## Task brief:
Keeping each line intact, print the whole listing.

## Collected data:
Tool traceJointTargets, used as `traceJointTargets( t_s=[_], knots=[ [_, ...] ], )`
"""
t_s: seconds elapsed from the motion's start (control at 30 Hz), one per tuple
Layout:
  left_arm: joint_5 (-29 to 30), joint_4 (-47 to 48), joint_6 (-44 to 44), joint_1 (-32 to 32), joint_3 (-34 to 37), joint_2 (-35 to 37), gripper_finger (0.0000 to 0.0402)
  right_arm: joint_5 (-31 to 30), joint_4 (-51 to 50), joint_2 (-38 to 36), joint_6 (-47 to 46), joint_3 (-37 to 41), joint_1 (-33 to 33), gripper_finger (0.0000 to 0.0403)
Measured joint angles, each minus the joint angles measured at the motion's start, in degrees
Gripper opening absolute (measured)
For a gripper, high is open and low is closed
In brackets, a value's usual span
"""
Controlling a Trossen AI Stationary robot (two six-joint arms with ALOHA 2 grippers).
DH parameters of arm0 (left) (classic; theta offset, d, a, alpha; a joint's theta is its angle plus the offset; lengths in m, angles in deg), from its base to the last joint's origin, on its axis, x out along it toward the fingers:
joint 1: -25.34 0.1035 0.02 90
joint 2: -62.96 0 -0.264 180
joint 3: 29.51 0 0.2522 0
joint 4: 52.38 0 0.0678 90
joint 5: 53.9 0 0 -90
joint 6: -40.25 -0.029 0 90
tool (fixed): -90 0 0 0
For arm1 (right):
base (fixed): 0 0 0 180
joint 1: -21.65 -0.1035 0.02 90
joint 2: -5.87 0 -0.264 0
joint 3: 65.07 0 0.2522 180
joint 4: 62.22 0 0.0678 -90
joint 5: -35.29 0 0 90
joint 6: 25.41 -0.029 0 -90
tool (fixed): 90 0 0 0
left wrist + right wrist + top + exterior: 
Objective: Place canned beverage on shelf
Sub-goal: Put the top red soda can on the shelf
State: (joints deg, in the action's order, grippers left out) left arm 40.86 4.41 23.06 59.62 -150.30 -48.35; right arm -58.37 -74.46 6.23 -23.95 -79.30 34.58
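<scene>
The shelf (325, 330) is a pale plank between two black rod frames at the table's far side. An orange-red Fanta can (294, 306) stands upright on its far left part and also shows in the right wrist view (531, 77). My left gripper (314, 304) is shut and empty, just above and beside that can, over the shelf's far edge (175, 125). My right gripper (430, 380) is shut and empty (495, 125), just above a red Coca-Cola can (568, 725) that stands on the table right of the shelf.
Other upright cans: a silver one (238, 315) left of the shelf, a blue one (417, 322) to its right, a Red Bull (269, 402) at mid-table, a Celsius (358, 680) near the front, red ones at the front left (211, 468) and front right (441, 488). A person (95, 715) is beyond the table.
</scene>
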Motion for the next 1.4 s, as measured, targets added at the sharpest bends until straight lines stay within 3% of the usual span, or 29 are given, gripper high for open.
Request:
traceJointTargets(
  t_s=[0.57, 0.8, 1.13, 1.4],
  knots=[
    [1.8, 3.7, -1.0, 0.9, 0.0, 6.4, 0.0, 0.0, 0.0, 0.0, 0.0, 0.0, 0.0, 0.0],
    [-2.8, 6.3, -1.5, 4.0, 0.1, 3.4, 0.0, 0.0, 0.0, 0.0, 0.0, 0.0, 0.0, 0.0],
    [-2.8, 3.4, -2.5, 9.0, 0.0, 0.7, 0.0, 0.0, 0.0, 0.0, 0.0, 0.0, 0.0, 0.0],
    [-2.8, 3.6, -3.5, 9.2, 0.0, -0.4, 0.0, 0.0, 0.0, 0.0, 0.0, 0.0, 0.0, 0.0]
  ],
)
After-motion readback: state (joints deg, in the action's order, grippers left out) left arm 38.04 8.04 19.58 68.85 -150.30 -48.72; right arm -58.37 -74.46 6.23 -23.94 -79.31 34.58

## Task solution:
Tool traceJointTargets, used as `traceJointTargets( t_s=[_], knots=[ [_, ...] ], )`
"""
t_s: seconds elapsed from the motion's start (control at 30 Hz), one per tuple
Layout:
  left_arm: joint_5 (-29 to 30), joint_4 (-47 to 48), joint_6 (-44 to 44), joint_1 (-32 to 32), joint_3 (-34 to 37), joint_2 (-35 to 37), gripper_finger (0.0000 to 0.0402)
  right_arm: joint_5 (-31 to 30), joint_4 (-51 to 50), joint_2 (-38 to 36), joint_6 (-47 to 46), joint_3 (-37 to 41), joint_1 (-33 to 33), gripper_finger (0.0000 to 0.0403)
Measured joint angles, each minus the joint angles measured at the motion's start, in degrees
Gripper opening absolute (measured)
For a gripper, high is open and low is closed
In brackets, a value's usual span
"""
Controlling a Trossen AI Stationary robot (two six-joint arms with ALOHA 2 grippers).
DH parameters of arm0 (left) (classic; theta offset, d, a, alpha; a joint's theta is its angle plus the offset; lengths in m, angles in deg), from its base to the last joint's origin, on its axis, x out along it toward the fingers:
joint 1: -25.34 0.1035 0.02 90
joint 2: -62.96 0 -0.264 180
joint 3: 29.51 0 0.2522 0
joint 4: 52.38 0 0.0678 90
joint 5: 53.9 0 0 -90
joint 6: -40.25 -0.029 0 90
tool (fixed): -90 0 0 0
For arm1 (right):
base (fixed): 0 0 0 180
joint 1: -21.65 -0.1035 0.02 90
joint 2: -5.87 0 -0.264 0
joint 3: 65.07 0 0.2522 180
joint 4: 62.22 0 0.0678 -90
joint 5: -35.29 0 0 90
joint 6: 25.41 -0.029 0 -90
tool (fixed): 90 0 0 0
left wrist + right wrist + top + exterior: 
Objective: Place canned beverage on shelf
Sub-goal: Put the top red soda can on the shelf
State: (joints deg, in the action's order, grippers left out) left arm 40.86 4.41 23.06 59.62 -150.30 -48.35; right arm -58.37 -74.46 6.23 -23.95 -79.30 34.58
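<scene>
The shelf (325, 330) is a pale plank between two black rod frames at the table's far side. An orange-red Fanta can (294, 306) stands upright on its far left part and also shows in the right wrist view (531, 77). My left gripper (314, 304) is shut and empty, just above and beside that can, over the shelf's far edge (175, 125). My right gripper (430, 380) is shut and empty (495, 125), just above a red Coca-Cola can (568, 725) that stands on the table right of the shelf.
Other upright cans: a silver one (238, 315) left of the shelf, a blue one (417, 322) to its right, a Red Bull (269, 402) at mid-table, a Celsius (358, 680) near the front, red ones at the front left (211, 468) and front right (441, 488). A person (95, 715) is beyond the table.
</scene>
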Motion for the next 1.4 s, as measured, targets added at the sharpest bends until straight lines stay within 3% of the usual span, or 29 are given, gripper high for open.
Request:
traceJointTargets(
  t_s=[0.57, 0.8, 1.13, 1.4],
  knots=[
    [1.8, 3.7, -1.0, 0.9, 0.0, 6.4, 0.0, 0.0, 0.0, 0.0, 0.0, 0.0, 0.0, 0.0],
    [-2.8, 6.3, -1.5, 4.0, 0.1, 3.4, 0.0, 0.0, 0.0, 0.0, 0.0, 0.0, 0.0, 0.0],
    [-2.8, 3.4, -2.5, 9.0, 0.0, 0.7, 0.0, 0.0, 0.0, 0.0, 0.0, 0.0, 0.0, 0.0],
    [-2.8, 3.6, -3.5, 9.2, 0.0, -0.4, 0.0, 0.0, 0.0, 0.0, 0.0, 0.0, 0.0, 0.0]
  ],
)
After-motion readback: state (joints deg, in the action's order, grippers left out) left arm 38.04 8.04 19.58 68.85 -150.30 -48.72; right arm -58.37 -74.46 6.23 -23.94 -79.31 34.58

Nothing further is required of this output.